▶ **Problem description**
Report each line of the data below in which "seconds" appears.

▶ **Recorded data**
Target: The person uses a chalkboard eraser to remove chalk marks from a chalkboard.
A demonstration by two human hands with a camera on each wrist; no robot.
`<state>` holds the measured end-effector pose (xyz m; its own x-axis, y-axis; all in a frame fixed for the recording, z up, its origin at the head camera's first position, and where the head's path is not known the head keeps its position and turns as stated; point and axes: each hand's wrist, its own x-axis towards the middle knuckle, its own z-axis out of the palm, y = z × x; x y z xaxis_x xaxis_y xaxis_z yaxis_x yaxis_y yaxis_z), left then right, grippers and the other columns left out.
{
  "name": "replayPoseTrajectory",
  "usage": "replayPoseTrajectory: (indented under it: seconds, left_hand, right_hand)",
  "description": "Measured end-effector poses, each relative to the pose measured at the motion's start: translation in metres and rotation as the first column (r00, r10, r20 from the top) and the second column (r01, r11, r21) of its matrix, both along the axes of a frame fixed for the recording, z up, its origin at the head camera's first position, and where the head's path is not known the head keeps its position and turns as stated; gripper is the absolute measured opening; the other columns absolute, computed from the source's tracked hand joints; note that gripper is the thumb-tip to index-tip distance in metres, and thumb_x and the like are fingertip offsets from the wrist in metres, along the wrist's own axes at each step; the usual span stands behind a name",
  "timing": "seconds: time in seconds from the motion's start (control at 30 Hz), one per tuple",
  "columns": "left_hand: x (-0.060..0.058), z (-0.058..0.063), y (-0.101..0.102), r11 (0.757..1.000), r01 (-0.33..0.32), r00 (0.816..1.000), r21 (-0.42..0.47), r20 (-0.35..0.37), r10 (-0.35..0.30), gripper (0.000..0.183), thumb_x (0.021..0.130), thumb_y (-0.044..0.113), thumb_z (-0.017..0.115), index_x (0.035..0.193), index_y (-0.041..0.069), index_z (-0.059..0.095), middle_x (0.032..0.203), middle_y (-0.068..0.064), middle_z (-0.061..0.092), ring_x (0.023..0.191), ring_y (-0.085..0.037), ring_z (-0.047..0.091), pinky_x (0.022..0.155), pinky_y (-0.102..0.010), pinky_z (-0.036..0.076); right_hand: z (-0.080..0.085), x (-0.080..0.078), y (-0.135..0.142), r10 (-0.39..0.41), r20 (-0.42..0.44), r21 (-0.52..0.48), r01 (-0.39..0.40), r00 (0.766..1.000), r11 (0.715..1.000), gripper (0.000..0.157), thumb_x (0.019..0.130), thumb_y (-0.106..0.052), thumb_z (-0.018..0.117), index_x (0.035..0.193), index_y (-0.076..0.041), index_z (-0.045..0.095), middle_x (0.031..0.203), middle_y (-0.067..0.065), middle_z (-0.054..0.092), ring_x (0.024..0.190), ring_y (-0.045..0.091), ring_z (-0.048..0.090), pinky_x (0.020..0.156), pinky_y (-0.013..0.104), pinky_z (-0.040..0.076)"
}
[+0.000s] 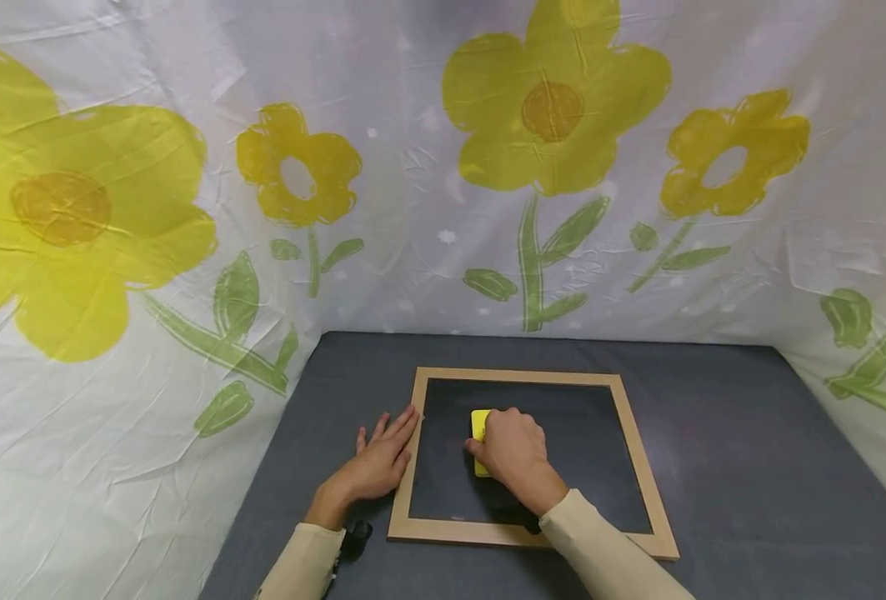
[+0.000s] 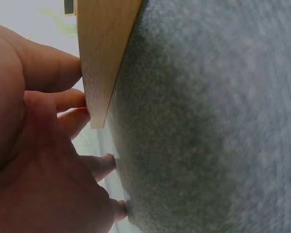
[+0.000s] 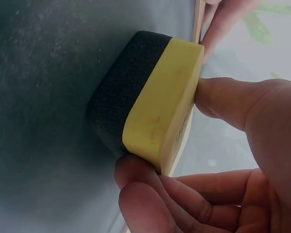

▶ **Problem solution**
  "usage": "replayPoseTrajectory: (indented under it: seconds, left_hand, right_hand)",
  "timing": "seconds: time in seconds from the motion's start (control at 30 Hz), one per tuple",

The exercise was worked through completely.